== WHAT YOU WILL DO ==
Produce the records below again, word for word, but stop after the line that contains "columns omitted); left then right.".

Top of RECORDS

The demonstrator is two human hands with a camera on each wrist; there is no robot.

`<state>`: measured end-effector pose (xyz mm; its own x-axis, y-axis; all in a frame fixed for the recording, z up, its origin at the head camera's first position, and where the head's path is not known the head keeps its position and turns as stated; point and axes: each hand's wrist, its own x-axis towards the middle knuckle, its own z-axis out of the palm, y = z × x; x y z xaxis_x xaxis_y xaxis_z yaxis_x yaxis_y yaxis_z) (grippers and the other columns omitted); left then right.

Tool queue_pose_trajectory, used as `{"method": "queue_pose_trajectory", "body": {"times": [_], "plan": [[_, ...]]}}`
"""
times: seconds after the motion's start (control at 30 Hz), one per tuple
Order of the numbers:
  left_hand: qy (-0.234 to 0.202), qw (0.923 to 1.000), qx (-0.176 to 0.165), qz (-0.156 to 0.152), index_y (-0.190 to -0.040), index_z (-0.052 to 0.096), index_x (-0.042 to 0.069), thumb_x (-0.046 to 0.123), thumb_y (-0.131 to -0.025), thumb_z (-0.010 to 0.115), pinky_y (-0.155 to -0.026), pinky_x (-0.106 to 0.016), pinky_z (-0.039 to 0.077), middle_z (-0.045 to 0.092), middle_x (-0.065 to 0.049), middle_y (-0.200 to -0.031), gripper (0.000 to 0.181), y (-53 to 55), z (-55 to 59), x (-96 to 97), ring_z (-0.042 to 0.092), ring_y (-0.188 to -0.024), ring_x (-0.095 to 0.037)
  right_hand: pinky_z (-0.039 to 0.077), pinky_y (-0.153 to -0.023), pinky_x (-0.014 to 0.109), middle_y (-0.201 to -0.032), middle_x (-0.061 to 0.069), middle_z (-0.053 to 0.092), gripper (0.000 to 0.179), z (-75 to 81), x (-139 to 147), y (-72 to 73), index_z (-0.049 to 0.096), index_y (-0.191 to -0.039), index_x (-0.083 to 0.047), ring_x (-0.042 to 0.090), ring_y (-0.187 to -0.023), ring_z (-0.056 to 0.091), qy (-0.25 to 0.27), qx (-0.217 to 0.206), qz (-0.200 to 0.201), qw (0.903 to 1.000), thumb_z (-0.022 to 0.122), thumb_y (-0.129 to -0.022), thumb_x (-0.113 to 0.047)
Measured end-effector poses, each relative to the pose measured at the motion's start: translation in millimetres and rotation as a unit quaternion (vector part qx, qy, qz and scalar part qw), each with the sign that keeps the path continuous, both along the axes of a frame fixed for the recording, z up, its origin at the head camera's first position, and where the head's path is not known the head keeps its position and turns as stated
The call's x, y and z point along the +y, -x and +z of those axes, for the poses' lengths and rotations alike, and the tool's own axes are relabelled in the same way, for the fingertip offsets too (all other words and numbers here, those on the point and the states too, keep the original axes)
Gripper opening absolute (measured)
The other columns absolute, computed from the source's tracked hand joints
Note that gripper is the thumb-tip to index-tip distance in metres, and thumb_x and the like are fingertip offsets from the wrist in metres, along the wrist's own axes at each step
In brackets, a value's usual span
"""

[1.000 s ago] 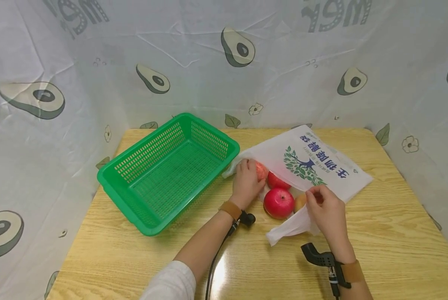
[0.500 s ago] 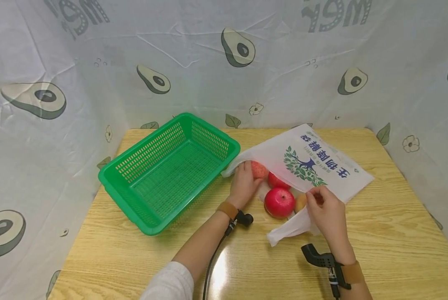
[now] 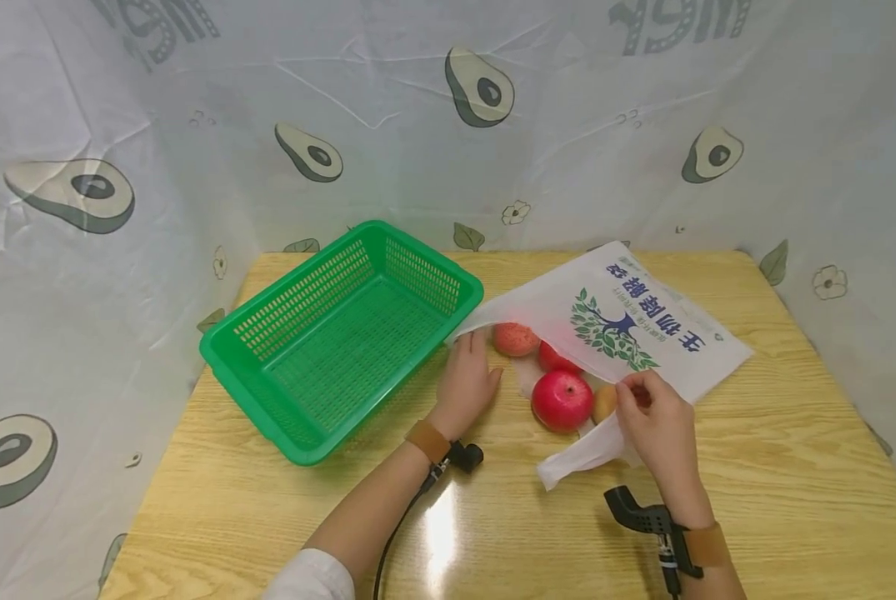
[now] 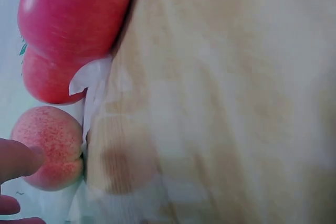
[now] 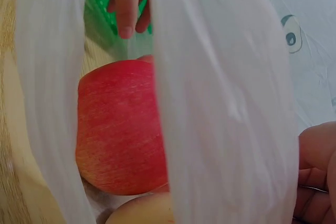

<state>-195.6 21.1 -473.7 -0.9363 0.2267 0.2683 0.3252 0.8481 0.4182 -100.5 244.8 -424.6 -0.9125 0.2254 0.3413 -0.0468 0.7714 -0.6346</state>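
Note:
A white plastic bag [image 3: 538,304] printed with a tree and blue characters lies on its side, mouth toward me. My right hand [image 3: 659,421] pinches the edge of its mouth, lifting it. In the opening sit a red apple [image 3: 563,400], a second red apple [image 3: 556,358] half under the plastic, a speckled pink peach [image 3: 515,338] and a partly hidden yellowish fruit [image 3: 603,402]. Just left of the peach is my left hand [image 3: 466,383], fingers loosely extended at the bag's left corner. In the left wrist view its thumb [image 4: 21,160] overlaps the peach [image 4: 52,135].
A green plastic basket [image 3: 297,446] with perforated sides stands left of the bag, close to my left hand. Both wrists carry strapped cameras, with a cable along the left forearm. A white avocado-print sheet [image 3: 387,83] hangs behind the wooden table [image 3: 538,542].
My left hand has moved left off the peach, which now shows more fully and sits slightly further left than at first. The right hand keeps its hold on the bag's edge.

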Motion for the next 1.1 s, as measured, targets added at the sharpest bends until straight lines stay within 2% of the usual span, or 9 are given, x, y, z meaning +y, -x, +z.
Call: {"method": "queue_pose_trajectory", "body": {"times": [0.17,0.3,0.4,0.53,0.7,0.87,0.97,1.1], "plan": [[0.046,0.9986,0.025,0.006,-0.122,0.05,0.001,0.027,-0.083,0.073,-0.078,-0.036,0.053,0.056,-0.013,-0.112,0.053,-10.9,3.2,-7.2,0.057,-0.098,-0.027,0.034,-0.064,0.003,-0.084,0.019,0.063,0.009,1.4,0,0.8,0.063,-0.092,0.003,0.027,-0.074,0.055,-0.003,0.002,0.0,1.0,0.065,-0.088,-0.004],[0.057,0.9974,0.04,0.016,-0.121,0.051,0.003,0.031,-0.082,0.074,-0.069,-0.037,0.054,0.056,-0.011,-0.107,0.053,-14.4,8.1,-9.9,0.058,-0.095,-0.027,0.034,-0.064,0.003,-0.083,0.019,0.063,0.009,1.8,0,1.0,0.063,-0.092,0.003,0.028,-0.074,0.055,-0.006,0.001,-0.002,1.0,0.065,-0.088,-0.004],[0.054,0.9973,0.042,0.024,-0.122,0.051,0.004,0.03,-0.081,0.074,-0.064,-0.037,0.054,0.055,-0.011,-0.105,0.054,-16.4,10.3,-13.0,0.058,-0.094,-0.027,0.034,-0.065,0.002,-0.084,0.019,0.064,0.01,1.8,-1,0.4,0.063,-0.092,0.003,0.028,-0.075,0.055,-0.005,-0.004,-0.001,1.0,0.065,-0.088,-0.005],[0.048,0.9971,0.054,0.025,-0.124,0.049,0.003,0.027,-0.081,0.075,-0.061,-0.037,0.053,0.053,-0.011,-0.104,0.055,-18.2,7.8,-18.3,0.058,-0.09,-0.027,0.034,-0.065,0.002,-0.086,0.019,0.064,0.009,2.0,-1,-0.8,0.063,-0.093,0.003,0.028,-0.076,0.056,-0.001,-0.01,-0.003,0.9999,0.064,-0.089,-0.005],[0.03,0.9942,0.101,0.02,-0.124,0.05,0.003,0.018,-0.079,0.076,-0.052,-0.035,0.05,0.048,-0.011,-0.101,0.054,-20.4,0.3,-24.5,0.056,-0.083,-0.027,0.033,-0.066,0.002,-0.086,0.019,0.064,0.01,1.0,0,-1.0,0.063,-0.093,0.003,0.028,-0.077,0.055,0.002,-0.008,-0.002,1.0,0.065,-0.088,-0.005],[0.035,0.9895,0.14,0.008,-0.12,0.055,0.005,0.01,-0.08,0.07,-0.05,-0.035,0.05,0.05,-0.012,-0.112,0.043,-21.3,-2.7,-30.7,0.057,-0.087,-0.027,0.033,-0.066,0.002,-0.086,0.019,0.064,0.01,0.1,0,-0.8,0.063,-0.093,0.003,0.028,-0.076,0.055,0.002,-0.003,0.0,1.0,0.065,-0.088,-0.005],[0.051,0.9874,0.15,-0.005,-0.119,0.057,0.004,0.01,-0.08,0.069,-0.054,-0.037,0.052,0.049,-0.013,-0.125,0.041,-21.5,-2.8,-33.1,0.058,-0.091,-0.029,0.033,-0.066,0.002,-0.086,0.019,0.064,0.009,0.4,1,-1.8,0.063,-0.093,0.003,0.027,-0.076,0.054,0.003,-0.004,-0.002,1.0,0.065,-0.088,-0.005],[0.068,0.9865,0.149,-0.006,-0.119,0.058,0.005,0.011,-0.081,0.069,-0.056,-0.039,0.053,0.045,-0.014,-0.136,0.04,-21.8,-4.8,-34.1,0.06,-0.091,-0.03,0.033,-0.066,0.001,-0.086,0.019,0.063,0.009,0.4,1,-2.4,0.062,-0.093,0.003,0.028,-0.076,0.054,0.004,-0.004,-0.002,1.0,0.065,-0.088,-0.004]]}}
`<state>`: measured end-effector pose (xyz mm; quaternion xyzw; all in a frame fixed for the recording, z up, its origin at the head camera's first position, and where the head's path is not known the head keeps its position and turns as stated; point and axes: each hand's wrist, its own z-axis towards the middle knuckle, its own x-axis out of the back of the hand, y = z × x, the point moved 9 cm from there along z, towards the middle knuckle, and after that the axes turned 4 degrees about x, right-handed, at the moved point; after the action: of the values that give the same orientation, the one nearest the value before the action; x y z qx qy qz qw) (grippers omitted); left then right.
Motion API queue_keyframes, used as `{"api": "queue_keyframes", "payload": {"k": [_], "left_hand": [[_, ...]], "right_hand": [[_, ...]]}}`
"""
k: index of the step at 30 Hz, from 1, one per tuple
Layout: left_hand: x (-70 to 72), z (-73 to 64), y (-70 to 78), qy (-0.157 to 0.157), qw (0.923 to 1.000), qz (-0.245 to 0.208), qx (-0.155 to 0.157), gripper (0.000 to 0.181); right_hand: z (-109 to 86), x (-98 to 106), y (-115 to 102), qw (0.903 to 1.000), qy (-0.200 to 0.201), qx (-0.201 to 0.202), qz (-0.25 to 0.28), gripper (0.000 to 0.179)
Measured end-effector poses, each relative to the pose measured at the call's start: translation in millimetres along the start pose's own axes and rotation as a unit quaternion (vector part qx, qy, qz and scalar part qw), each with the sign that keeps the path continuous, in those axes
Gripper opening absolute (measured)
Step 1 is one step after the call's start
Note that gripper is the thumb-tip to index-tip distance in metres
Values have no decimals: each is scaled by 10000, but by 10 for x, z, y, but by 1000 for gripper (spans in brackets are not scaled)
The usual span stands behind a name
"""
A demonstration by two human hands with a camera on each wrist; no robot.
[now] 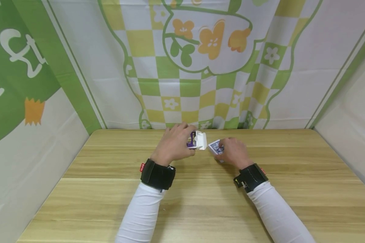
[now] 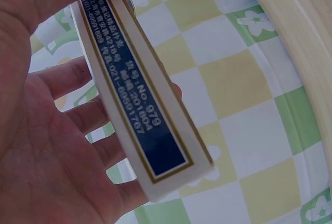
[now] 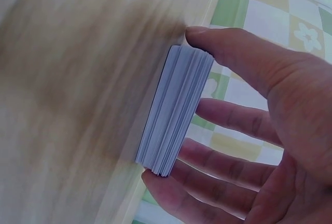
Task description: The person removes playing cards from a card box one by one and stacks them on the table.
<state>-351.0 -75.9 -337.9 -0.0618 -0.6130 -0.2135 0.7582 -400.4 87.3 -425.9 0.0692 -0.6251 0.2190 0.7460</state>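
Note:
My left hand (image 1: pixel 176 143) grips a playing-card box (image 1: pixel 192 139), purple-blue with gold lettering. The box's white end flap (image 1: pixel 202 140) stands open, facing right. In the left wrist view, the narrow printed side of the card box (image 2: pixel 135 89) lies between thumb and fingers. Just to the right, my right hand (image 1: pixel 235 152) holds a deck of playing cards (image 1: pixel 215 147) with blue-patterned backs. The right wrist view shows the deck (image 3: pixel 175 110) edge-on as a thick stack, pinched at its two ends between thumb and fingers. A small gap separates deck and flap. The box's inside is hidden.
Both hands are above the far part of a wooden table (image 1: pixel 200 209). Behind its back edge hangs a green, yellow and white checked curtain (image 1: pixel 190 87). White cloth walls stand on both sides. Black bands (image 1: pixel 157 174) wrap both wrists.

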Motion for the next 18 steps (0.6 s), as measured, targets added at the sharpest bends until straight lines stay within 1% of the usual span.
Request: {"api": "queue_keyframes", "payload": {"k": [10,18], "left_hand": [[14,-1,4,46,10000,-30,-25,69],[3,-2,-1,39,10000,18,-21,68]], "right_hand": [[-4,-6,19,9999,-53,-129,24,53],[-14,2,18,9999,-63,-122,57,55]]}}
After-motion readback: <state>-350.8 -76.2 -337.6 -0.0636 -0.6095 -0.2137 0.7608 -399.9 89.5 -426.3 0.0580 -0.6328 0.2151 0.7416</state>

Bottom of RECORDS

== RESULT FOR THIS TASK ==
The demonstrator is two human hands with a camera on each wrist; there is no robot.

`<state>`: measured end-effector pose (xyz mm; its own x-axis, y-axis; all in a frame fixed for the recording, z up, its origin at the head camera's first position, and where the head's path is not known the head keeps its position and turns as stated; point and axes: each hand's wrist, its own x-axis towards the middle knuckle, its own z-axis out of the palm, y = z × x; x y z xaxis_x xaxis_y xaxis_z yaxis_x yaxis_y yaxis_z) (grippers and the other columns omitted); left then right.

The exercise has been answered completely.